FIVE YEAR CREDIT AGREEMENT
BILATERAL CREDIT FACILITIES

  1.   Revolving Loan Agreement dated as of August 6, 2003 between UGI Utilities, Inc. and Citibank, N.A.

  2.   Revolving Loan Agreement dated as of August 6, 2003 between UGI Utilities, Inc. and Credit Suisse First Boston (acting through its Cayman Islands Branch)

  3.   Amended and Restated Revolving Credit Loan Agreement dated as of September 19, 2002 between UGI Utilities, Inc. and JPMorgan Chase Bank (formerly known as The Chase Manhattan Bank)

  4.   Amended and Restated Revolving Loan Agreement dated as of September 19, 2002 between UGI Utilities, Inc. and Mellon Bank, N.A.

  5.   Amended and Restated Revolving Loan Agreement dated as of September 19, 2002 between UGI Utilities, Inc. and Wachovia Bank, National Association

5

SCHEDULE 5.02(a)
UGI UTILITIES, INC.
FIVE YEAR CREDIT AGREEMENT
EXISTING LIENS

None.

6

EXHIBIT A-1 — FORM OF
REVOLVING CREDIT
PROMISSORY NOTE

U.S.$     Dated:      , 200_

FOR VALUE RECEIVED, the undersigned, UGI UTILITIES, INC., a Pennsylvania corporation (the "Borrower”), HEREBY PROMISES TO PAY to the order of      (the "Lender”) for the account of its Applicable Lending Office on the Termination Date (each as defined in the Credit Agreement referred to below) the principal sum of U.S.$[amount of the Lender’s Commitment in figures] or, if less, the aggregate principal amount of the Revolving Credit Advances made by the Lender to the Borrower pursuant to the Credit Agreement dated as of August 11, 2006 among the Borrower, the Lender and certain other lenders parties thereto, Wachovia Bank, National Association, as syndication agent, and Citibank, N.A. as Agent for the Lender and such other lenders (as amended or modified from time to time, the “Credit Agreement”; the terms defined therein being used herein as therein defined) outstanding on the Termination Date.

The Borrower promises to pay interest on the unpaid principal amount of each Revolving Credit Advance from the date of such Revolving Credit Advance until such principal amount is paid in full, at such interest rates, and payable at such times, as are specified in the Credit Agreement.

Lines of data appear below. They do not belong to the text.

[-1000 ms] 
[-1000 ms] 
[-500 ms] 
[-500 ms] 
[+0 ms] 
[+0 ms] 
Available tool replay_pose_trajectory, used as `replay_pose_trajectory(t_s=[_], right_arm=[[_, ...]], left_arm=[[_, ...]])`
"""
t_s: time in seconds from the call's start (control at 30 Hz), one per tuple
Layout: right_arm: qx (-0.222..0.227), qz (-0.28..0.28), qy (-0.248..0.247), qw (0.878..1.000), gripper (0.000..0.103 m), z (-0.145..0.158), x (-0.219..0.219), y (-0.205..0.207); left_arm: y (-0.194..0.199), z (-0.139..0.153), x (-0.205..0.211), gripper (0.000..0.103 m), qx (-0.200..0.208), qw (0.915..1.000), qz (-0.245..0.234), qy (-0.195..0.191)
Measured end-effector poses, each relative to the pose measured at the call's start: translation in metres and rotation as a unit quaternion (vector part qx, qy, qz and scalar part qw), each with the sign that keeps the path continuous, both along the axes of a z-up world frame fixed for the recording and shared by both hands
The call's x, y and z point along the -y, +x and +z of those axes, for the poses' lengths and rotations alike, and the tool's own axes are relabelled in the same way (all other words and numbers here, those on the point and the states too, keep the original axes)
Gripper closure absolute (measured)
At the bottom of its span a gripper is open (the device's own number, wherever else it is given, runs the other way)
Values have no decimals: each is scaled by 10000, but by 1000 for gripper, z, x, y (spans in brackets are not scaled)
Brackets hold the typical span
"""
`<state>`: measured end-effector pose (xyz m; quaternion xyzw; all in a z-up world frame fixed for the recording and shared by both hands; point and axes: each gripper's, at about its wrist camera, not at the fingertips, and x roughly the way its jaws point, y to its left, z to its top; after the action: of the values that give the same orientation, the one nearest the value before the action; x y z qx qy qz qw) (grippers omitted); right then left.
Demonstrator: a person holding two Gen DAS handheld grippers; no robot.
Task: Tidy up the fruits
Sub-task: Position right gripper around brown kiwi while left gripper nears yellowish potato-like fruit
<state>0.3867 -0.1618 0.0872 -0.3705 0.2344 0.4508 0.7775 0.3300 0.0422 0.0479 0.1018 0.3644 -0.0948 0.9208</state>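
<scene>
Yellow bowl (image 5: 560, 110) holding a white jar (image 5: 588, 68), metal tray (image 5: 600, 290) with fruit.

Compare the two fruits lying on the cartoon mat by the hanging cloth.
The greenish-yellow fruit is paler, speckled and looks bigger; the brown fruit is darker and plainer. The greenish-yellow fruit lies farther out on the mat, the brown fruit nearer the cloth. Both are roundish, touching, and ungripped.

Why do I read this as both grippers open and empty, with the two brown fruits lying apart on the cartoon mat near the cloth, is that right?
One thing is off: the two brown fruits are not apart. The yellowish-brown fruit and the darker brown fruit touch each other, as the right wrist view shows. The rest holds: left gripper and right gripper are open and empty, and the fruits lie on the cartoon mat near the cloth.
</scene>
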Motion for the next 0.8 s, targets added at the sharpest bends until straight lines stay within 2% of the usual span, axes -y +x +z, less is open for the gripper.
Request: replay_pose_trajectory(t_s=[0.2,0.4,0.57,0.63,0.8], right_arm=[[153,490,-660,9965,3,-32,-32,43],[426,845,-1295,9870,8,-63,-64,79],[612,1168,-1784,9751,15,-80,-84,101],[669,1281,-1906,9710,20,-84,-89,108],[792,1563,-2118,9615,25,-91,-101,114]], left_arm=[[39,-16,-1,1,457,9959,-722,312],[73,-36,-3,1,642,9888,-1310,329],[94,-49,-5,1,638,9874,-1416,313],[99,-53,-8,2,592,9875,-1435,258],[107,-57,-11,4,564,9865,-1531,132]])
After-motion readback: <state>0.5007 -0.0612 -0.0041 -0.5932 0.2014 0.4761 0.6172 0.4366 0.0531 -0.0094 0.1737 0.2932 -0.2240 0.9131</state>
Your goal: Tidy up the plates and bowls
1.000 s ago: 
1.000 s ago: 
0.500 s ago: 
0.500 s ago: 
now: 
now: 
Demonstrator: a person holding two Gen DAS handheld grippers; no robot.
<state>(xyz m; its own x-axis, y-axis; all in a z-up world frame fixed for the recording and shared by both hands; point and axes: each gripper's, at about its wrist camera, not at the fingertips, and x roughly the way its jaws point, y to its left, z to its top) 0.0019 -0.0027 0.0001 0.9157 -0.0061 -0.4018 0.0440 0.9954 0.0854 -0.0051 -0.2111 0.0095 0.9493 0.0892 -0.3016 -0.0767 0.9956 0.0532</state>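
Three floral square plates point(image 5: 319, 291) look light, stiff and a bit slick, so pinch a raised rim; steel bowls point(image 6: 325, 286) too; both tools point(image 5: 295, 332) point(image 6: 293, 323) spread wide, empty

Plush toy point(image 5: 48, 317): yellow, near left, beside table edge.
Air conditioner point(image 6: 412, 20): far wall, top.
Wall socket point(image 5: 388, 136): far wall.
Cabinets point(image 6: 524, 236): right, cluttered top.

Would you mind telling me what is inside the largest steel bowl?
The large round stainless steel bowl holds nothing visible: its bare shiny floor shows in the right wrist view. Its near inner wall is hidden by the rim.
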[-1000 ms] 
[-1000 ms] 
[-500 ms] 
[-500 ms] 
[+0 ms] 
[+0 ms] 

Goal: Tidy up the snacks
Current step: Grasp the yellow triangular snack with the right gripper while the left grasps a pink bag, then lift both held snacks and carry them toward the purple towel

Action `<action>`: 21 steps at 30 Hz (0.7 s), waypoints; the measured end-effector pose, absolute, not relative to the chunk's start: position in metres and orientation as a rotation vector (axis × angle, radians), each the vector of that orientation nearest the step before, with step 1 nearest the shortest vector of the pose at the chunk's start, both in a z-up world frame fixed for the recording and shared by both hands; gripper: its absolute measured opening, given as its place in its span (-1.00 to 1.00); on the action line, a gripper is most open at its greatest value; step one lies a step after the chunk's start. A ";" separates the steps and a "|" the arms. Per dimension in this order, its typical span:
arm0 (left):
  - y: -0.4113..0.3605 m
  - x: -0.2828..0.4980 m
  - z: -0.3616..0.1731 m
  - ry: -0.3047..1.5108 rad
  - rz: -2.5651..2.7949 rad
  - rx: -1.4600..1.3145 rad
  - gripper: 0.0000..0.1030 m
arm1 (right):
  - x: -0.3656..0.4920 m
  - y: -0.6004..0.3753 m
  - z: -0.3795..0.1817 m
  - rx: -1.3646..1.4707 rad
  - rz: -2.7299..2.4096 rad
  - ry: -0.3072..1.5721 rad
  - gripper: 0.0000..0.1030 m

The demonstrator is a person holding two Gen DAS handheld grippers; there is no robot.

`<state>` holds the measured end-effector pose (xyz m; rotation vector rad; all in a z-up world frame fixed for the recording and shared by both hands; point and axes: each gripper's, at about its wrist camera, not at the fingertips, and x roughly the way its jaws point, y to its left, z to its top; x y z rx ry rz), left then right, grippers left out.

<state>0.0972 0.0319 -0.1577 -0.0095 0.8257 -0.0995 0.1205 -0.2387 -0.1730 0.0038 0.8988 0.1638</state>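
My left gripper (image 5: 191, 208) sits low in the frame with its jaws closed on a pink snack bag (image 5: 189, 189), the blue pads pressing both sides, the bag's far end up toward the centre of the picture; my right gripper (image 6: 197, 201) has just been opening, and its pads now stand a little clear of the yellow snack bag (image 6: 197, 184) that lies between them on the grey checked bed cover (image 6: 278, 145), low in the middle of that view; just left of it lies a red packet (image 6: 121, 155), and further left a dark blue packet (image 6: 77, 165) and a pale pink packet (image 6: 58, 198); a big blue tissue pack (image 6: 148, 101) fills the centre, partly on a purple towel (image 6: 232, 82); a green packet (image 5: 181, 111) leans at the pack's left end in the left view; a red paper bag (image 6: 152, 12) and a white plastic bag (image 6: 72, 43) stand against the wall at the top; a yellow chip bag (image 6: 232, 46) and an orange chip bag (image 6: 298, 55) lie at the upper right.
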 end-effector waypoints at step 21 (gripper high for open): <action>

Both principal and interest are payable in lawful money of the United States of America to Citibank, as Agent, at 388 Greenwich Street, New York, New York 10013, in same day funds. Each Revolving Credit Advance owing to the Lender by the Borrower pursuant to the Credit Agreement, and all payments made on account of principal thereof, shall be recorded by the Lender and, prior to any transfer hereof, endorsed on the grid attached hereto which is part of this Promissory Note.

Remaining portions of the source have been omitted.